The University of Birmingham researchers have discovered antibody fragments known as nanobodies, designed to shed light on platelet disorders, specifically those related to bleeding or thrombosis.
The research team developed nanobodies and then crosslinked them to create ligands targeting four distinct platelet receptors: GPVI, CLEC-2, FcɣRIIA, and PEAR1.
Nanobodies serve a crucial role in the development of validated clinical assays for diagnosing patients with platelet disorders, as well as functioning as invaluable research tools for studying platelet activation.
Nanobodies share many properties with conventional antibodies, but they offer distinct advantages to platelet researchers. Their smaller size makes them particularly well-suited for cross-linking, and their stability, coupled with their high affinity for platelet receptors, makes them excellent reagents for receptor imaging.
Scientists already recognise that when these four receptors cluster on the surface of platelets, it leads to the generation of signalling molecules that, in turn, trigger platelet activation and blood clot formation. However, the relationship between cluster size, signal generation, and how this pertains to platelet activation remains incompletely understood.
The current limitations of the ligands in use have hindered further research in this area. Some exhibit undefined valency (binding power), while others, like the snake venom toxin rhodocytin, display significant batch-to-batch variation and uncertain specificity for the receptors.

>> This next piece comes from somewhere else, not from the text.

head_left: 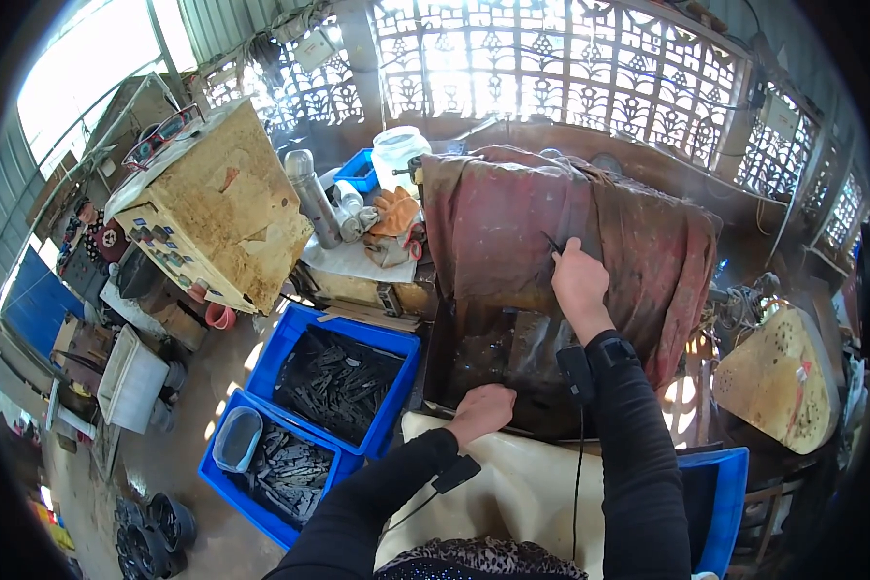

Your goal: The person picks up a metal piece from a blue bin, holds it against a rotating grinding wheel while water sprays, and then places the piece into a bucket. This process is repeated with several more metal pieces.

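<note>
In front of me a box-like machine is draped with a stained reddish-brown cloth (507, 227). Below the cloth is its wet, dark open tray (478, 353). My right hand (582, 285) is raised before the cloth, fingers closed on a small thin dark strip (551, 242) that sticks out toward the upper left. At the tray's near edge is my left hand (483, 411), its fingers curled closed; what they hold, if anything, is hidden. A cream-coloured sheet (522, 483) lies between my forearms, in front of my body.
Two blue crates (411, 377) of dark strips (333, 387) stand at my left, with a clear tub (237, 440) in the nearer one. Orange gloves (393, 211) and a steel flask (311, 198) lie beyond. A stained cabinet (222, 193) stands far left, another blue bin (730, 503) right.
</note>
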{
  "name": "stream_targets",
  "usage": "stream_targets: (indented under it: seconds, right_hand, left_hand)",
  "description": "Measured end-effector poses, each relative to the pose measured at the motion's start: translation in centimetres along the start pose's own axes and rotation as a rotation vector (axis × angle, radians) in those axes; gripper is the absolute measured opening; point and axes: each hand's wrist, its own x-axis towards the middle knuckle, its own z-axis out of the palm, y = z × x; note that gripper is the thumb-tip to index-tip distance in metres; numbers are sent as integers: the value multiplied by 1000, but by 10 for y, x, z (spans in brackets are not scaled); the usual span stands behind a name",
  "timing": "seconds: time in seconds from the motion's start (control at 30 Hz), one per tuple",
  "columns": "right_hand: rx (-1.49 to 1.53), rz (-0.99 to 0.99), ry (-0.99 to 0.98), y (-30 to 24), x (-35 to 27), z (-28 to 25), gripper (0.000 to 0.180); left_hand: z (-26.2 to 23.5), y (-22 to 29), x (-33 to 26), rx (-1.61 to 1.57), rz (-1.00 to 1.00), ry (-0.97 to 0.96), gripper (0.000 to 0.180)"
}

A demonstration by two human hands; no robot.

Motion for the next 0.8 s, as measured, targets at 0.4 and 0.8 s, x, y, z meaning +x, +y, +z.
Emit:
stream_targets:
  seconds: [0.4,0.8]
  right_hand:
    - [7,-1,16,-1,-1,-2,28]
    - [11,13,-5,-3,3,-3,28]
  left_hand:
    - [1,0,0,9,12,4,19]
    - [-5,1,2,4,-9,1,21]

The researchers in Birmingham have engineered nanobodies with one, two, three, and four binding sites and then tested their ability to generate signalling molecules and stimulate platelet activation. These nanobody-based reagents are expected to significantly enhance the understanding of platelet activation in the laboratory.
Although nanobodies have a relatively short half-life when used in vivo, this limitation can potentially be overcome by linking them to larger inert molecules, thus opening the door to the development of novel therapeutics for blood and thrombotic disorders.